Le Pape François aux JMJ de Rio

A l’occasion des 18e JMJ, Journées mondiales de la jeunesse, le pape François est arrivé hier après-midi à Rio de Janeiro. Il a été accueilli à sa descente d'avion par Dilma Rousseff, présidente du Brésil, le plus grand pays catholique du monde en proie à des grandes manifestations sociales ces derniers temps.

Incident dans le parcours

Ayant refusé de monter dans l’une des berlines blindées habituelles dans ce type d’occasions, l’ancien archevêque de Buenos Aires avait choisi une petite Fiat «idea» pour se rendre au palais du gouverneur de l’Etat de Rio. Seulement, la personne qui menait le cortège s'est trompée de rue et a emprunté un circuit bondée de monde et de véhicules où le passage du Pape n'était pas prévu.

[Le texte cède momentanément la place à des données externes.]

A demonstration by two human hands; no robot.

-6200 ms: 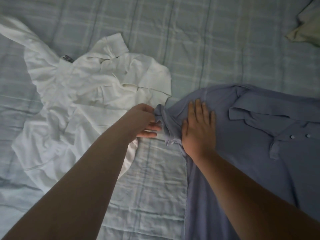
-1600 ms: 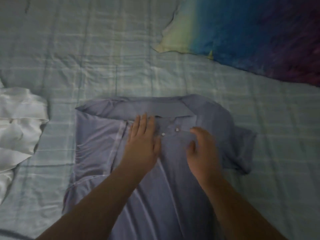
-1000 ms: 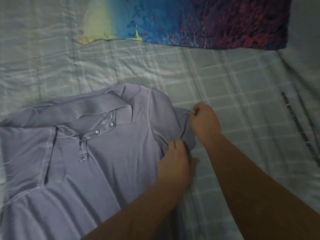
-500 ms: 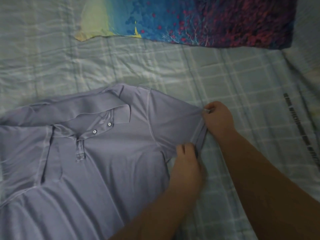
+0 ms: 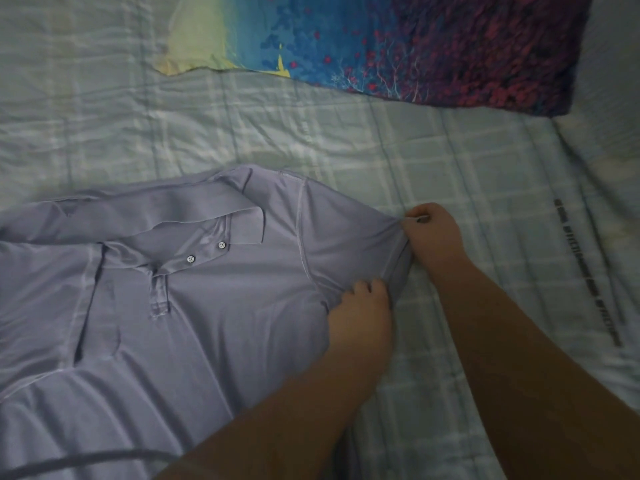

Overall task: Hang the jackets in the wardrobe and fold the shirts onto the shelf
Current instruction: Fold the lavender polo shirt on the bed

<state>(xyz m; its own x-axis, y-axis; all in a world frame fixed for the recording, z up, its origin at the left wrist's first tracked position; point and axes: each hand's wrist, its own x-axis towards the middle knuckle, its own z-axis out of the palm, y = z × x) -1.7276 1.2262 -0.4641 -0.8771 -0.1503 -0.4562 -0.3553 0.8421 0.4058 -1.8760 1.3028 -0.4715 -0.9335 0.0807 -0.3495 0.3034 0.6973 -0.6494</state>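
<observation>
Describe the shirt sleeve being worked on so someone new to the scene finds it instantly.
On the checked bedsheet, below the blue-and-purple pillow, a lavender polo shirt lies front up. Its sleeve juts out toward the picture's right. It alone is held at the hem by both hands: right hand above, left hand below.

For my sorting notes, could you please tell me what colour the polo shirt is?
Plain lavender-blue polo shirt, head view.
</observation>
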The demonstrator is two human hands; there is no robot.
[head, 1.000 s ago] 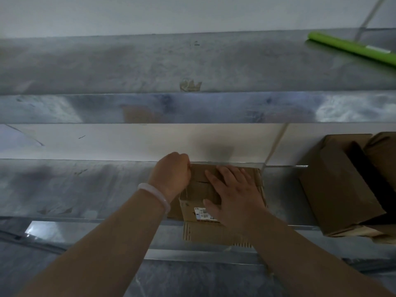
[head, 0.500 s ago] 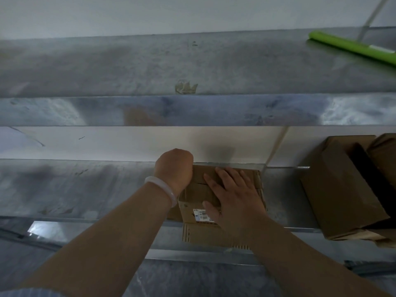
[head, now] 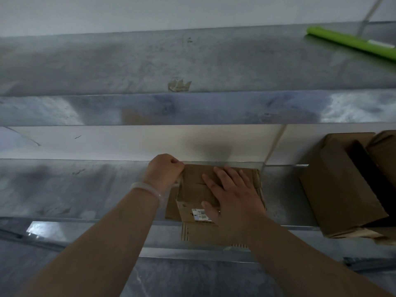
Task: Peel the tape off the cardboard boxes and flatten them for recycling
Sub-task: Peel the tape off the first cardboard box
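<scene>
A small brown cardboard box (head: pixel 192 189) with a white barcode label (head: pixel 198 215) lies on the metal shelf (head: pixel 85 189), its near end hanging over the shelf's front edge. My right hand (head: pixel 233 198) lies flat on the box top with fingers spread, pressing it down. At the box's far left corner, my left hand (head: pixel 164 171) is curled into a fist and pinches a pale strip of tape (head: pixel 179 182) that runs from the hand to the box's left edge. A white bracelet sits on that wrist.
A larger brown box (head: pixel 334 185) leans on the same shelf to the right, with another box (head: pixel 383 151) behind it. On the upper shelf lie a crumpled scrap of tape (head: pixel 179 84) and a green roll (head: pixel 351 42) at the far right. A white wall backs the shelves.
My left fist has shifted slightly left, away from the box corner, uncovering more of the box's left edge. My right hand stays flat on the box top.
</scene>
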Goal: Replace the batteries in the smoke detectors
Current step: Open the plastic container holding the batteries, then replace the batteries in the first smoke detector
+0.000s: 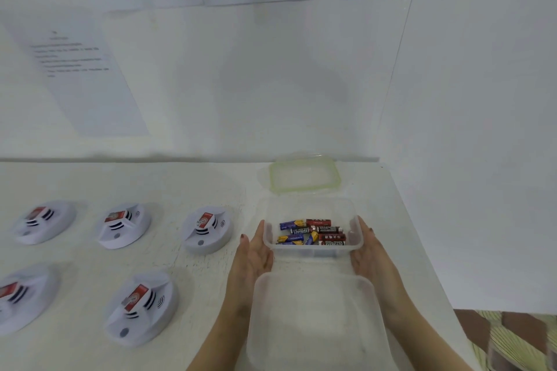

La petite voiture s'est ainsi trouvée bloquée à plusieurs occasions, ce qui mettait la sécurité du Pape en danger puisque les badauds se précipitaient sur cette voiture basse pour voir et toucher le Pape… Finalement, pour le dernier kilomètre, il a accepté de monter dans un hélicoptère car les abords du palais où il se rendait étaient envahis par des manifestants.

L’avenir des jeunes au centre du discours

Lors de la cérémonie de bienvenue, le pape a déclaré : «Je suis venu rencontrer les jeunes venus de toutes les parties du monde, attirés par les bras grands ouverts du Christ Rédempteur (…) Le Christ a confiance en eux et leur confie l'avenir de sa propre mission : "Allez donc, faites des disciples !" ; allez au-delà de ce qui est humainement possible et suscitez un monde de frères».

Dans ce pays touché par de nombreuses inégalités et où les jeunes revendiquent de plus en plus de meilleures conditions de vie, le premier pape originaire des Amériques a invité à un dialogue sur l’avenir des jeunes : « Notre génération se révèlera à la hauteur de la promesse qui est en chaque jeune quand elle saura lui offrir un espace et lui assurer les conditions matérielles et spirituelles nécessaires à son épanouissement ».

Plus d'1,5 million de jeunes venant de 170 pays seront présents.